** TASK PROMPT **
Each line below that carries the string "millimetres" must appear in the answer.

** PROVIDED MATERIAL **

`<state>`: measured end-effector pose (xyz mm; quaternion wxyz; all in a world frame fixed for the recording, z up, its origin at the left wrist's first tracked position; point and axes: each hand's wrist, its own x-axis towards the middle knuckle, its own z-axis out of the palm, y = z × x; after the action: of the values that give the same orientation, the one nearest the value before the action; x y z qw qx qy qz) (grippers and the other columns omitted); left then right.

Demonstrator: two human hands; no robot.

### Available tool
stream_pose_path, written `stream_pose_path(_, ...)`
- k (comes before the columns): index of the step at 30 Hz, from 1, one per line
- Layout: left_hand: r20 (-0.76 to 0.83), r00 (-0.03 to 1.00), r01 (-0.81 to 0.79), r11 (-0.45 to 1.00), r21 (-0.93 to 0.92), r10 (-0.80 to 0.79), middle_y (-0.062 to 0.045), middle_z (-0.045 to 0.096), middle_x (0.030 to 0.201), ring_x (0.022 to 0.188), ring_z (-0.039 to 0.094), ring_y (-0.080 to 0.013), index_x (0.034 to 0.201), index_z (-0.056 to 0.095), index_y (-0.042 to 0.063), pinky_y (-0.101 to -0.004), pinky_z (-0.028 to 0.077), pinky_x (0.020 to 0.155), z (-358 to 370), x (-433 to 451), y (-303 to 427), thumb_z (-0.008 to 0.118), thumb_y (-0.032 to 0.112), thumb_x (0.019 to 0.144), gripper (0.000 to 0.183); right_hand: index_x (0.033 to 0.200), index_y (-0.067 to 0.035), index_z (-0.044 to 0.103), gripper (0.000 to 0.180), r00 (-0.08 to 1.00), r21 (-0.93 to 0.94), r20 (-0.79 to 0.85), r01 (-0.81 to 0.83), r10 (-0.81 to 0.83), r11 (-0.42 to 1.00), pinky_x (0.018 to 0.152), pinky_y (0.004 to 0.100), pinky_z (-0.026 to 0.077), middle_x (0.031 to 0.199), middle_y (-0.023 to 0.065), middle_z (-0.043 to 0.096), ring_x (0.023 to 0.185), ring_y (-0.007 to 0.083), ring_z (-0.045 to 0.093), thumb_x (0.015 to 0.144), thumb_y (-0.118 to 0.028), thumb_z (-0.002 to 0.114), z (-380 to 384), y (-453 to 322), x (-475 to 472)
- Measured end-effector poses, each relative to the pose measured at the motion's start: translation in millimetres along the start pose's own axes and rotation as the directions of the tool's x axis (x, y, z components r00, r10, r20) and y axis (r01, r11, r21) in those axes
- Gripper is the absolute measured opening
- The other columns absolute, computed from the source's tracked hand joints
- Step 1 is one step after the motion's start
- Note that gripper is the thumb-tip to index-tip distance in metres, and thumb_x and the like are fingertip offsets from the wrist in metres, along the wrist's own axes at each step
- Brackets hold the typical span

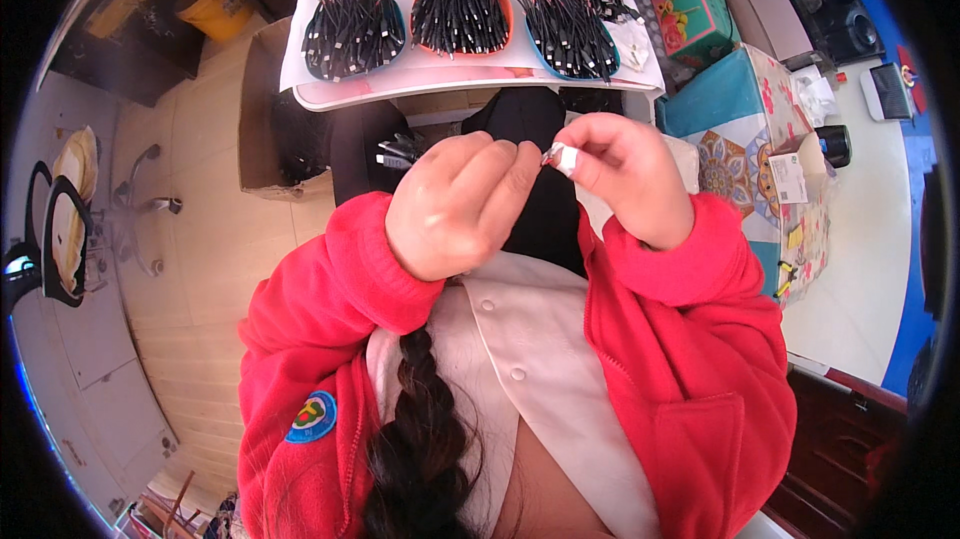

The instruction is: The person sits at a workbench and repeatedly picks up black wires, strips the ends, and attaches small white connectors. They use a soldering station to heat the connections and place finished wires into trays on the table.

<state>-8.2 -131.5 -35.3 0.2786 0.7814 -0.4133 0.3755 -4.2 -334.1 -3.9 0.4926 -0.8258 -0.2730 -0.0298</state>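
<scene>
My left hand is closed around black USB cables, whose metal plugs stick out on its left side. Reddish wire ends show between the fingertips of both hands, above my lap. My right hand pinches these wire ends between thumb and forefinger. White tape wraps the right thumb. Most of the cables' length is hidden inside the left fist, so I cannot tell how many there are.
On a white table ahead, a blue bowl, an orange bowl and another blue bowl hold many black cables. A cardboard box stands left on the floor. Yellow-handled pliers lie on the right.
</scene>
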Motion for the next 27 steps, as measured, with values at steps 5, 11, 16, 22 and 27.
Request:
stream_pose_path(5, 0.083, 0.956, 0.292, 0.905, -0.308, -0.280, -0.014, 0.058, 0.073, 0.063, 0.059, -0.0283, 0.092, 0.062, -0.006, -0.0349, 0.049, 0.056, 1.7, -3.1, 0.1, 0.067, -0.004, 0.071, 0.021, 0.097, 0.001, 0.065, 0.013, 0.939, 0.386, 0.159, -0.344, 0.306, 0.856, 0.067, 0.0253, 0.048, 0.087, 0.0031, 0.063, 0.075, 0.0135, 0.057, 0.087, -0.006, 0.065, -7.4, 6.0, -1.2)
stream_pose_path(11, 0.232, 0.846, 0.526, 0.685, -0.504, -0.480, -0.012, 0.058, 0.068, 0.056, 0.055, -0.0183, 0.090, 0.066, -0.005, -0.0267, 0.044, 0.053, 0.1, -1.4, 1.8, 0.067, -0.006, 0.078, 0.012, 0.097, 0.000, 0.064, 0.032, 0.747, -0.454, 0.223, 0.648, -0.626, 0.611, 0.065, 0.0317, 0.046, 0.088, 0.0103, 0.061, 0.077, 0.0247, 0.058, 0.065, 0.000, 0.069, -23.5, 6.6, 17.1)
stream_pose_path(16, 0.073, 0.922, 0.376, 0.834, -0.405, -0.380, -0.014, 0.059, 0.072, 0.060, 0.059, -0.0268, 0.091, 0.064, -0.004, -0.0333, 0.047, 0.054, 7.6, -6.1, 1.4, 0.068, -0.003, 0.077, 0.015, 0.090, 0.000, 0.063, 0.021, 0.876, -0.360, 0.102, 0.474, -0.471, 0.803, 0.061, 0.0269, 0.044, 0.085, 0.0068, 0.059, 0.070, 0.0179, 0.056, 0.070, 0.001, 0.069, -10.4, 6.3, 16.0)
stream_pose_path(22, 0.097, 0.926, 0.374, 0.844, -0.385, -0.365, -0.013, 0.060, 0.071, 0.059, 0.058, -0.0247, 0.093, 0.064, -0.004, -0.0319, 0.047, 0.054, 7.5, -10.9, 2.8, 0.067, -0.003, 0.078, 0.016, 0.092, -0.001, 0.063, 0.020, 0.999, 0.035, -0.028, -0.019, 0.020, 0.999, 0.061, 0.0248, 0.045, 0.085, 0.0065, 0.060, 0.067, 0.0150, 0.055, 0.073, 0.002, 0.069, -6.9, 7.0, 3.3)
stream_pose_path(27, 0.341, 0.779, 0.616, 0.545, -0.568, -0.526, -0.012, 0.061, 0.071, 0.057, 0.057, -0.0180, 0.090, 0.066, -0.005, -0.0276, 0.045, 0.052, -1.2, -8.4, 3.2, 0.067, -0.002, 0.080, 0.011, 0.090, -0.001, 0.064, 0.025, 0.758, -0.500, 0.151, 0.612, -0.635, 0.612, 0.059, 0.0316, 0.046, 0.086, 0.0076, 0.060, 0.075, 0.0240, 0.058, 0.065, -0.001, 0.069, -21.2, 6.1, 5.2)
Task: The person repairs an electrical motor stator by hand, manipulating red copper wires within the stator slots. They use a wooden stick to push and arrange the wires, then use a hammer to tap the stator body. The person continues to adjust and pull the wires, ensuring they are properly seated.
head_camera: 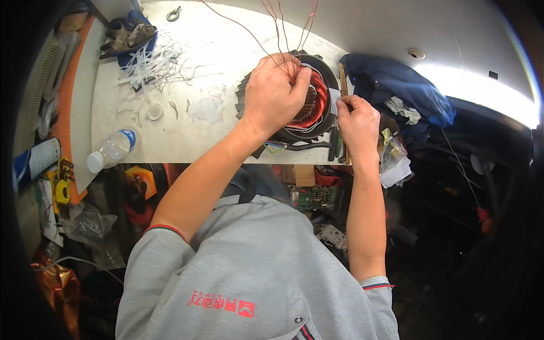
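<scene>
An electric motor stator [326, 111] with a black finned housing stands on the white bench, its red copper winding [319, 102] showing inside the bore. My left hand [276, 87] lies over the stator's left side, with thumb and fingers closed on thin copper lead wires [278, 36] that rise beyond it. At the stator's right rim, my right hand [358, 121] pinches a small piece of white insulating sheet [333, 102]. Under and beside that hand lie a flat wooden strip [343, 78] and dark-handled tools [335, 144]. A black cable [308, 146] comes off the stator's near side.
Left on the bench [204, 146] are white strip scraps [148, 63], work gloves [129, 38], a tape roll [154, 111] and a plastic bottle [114, 148]. An eye bolt [173, 14] lies at the back. Dark blue cloth [391, 89] is heaped at the right.
</scene>
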`<state>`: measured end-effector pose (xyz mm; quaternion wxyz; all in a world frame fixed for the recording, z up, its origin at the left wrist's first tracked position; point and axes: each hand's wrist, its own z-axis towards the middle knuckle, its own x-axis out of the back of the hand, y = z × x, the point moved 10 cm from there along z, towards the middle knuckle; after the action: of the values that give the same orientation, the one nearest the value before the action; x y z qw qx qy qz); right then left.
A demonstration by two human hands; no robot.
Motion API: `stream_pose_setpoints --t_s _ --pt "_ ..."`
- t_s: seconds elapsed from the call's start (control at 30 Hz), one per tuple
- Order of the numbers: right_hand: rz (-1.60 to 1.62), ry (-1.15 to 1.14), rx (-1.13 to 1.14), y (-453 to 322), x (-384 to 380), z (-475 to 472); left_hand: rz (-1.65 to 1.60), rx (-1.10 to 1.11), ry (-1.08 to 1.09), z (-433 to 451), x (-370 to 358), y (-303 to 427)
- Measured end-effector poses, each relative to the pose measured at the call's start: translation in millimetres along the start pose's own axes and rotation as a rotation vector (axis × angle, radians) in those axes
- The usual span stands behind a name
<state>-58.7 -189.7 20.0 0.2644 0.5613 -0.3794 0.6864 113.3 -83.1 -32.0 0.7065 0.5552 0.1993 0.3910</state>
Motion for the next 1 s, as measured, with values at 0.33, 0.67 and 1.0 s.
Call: stream_pose_setpoints --t_s 0.33,0.67,1.0 --pt "-0.052 -0.057 0.03 -7.2 -9.5 4.7 0.024 -0.045 0.022 -0.3 2.4 3.4" --pt "-0.091 -0.093 0.009 -12.4 -17.9 8.2 0.027 -0.092 0.036 -0.5 3.1 5.2" --pt "-0.094 -0.007 0.162 -26.2 -26.6 10.8 0.023 -0.084 0.052 -0.2 4.8 7.1"
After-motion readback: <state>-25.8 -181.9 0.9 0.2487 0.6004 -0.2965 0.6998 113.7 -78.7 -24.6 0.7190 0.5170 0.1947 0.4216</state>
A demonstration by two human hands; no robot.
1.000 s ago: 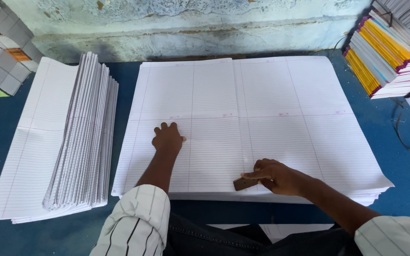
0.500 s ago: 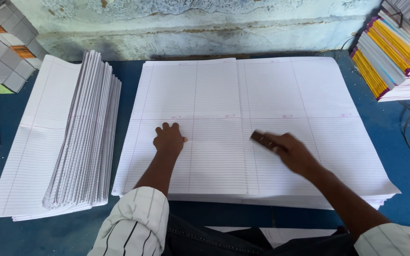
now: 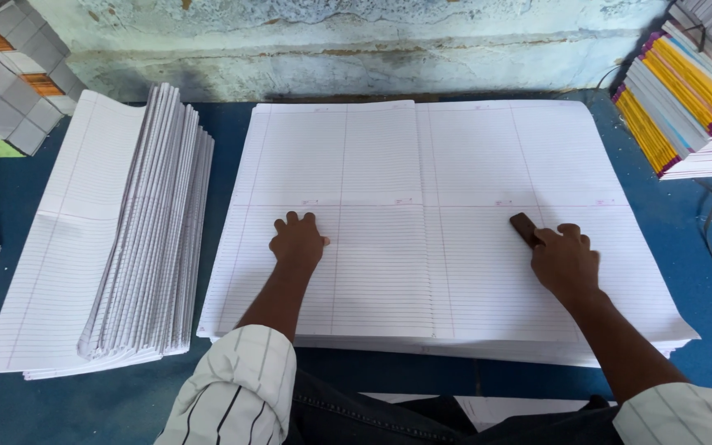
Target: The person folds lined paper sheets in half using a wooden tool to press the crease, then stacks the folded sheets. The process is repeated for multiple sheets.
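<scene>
I look down from the head camera at a blue counter (image 3: 224,156) with a big stack of lined paper sheets (image 3: 422,165) lying flat in the middle of it. My left hand (image 3: 297,243) rests palm down on the top sheet, left of the centre fold line, fingers (image 3: 292,219) close together and holding nothing. My right hand (image 3: 566,262) sits on the right half of the same sheet, fingers curled over a small dark brown block (image 3: 524,228) and pressing it against the paper. The block pokes out from under the fingertips toward the upper left, its long axis slanting from lower right to upper left, so it lies between my two hands but touches only the right one (the left is well apart from it). To the left of the stack, a pile of folded sheets (image 3: 154,231) stands fanned on its edges atop more flat paper. Bound notebooks with yellow and purple edges (image 3: 677,107) are piled at the far right corner. A rough pale wall (image 3: 356,41) runs behind the counter.
</scene>
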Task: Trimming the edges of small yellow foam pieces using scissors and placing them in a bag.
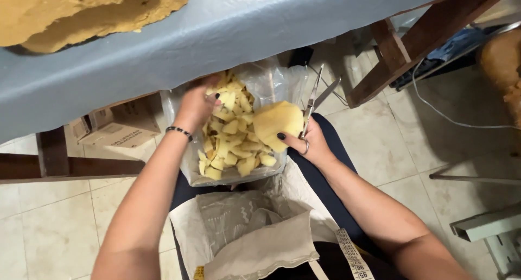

** TASK RESULT **
- Measured end-effector poses, each relative to the pose measured at the motion's start: translation in millimetres along the start pose's own axes and rotation as the directions of the tool's x axis (x, y, z components r00, r10, r20) and y axis (r01, r11, r21) in those axes
- Measured end-effector poses, each relative to the pose measured at the call's start: translation in millimetres along the start pose's own axes and rotation as a rotation vector (axis × angle, radians) in those axes

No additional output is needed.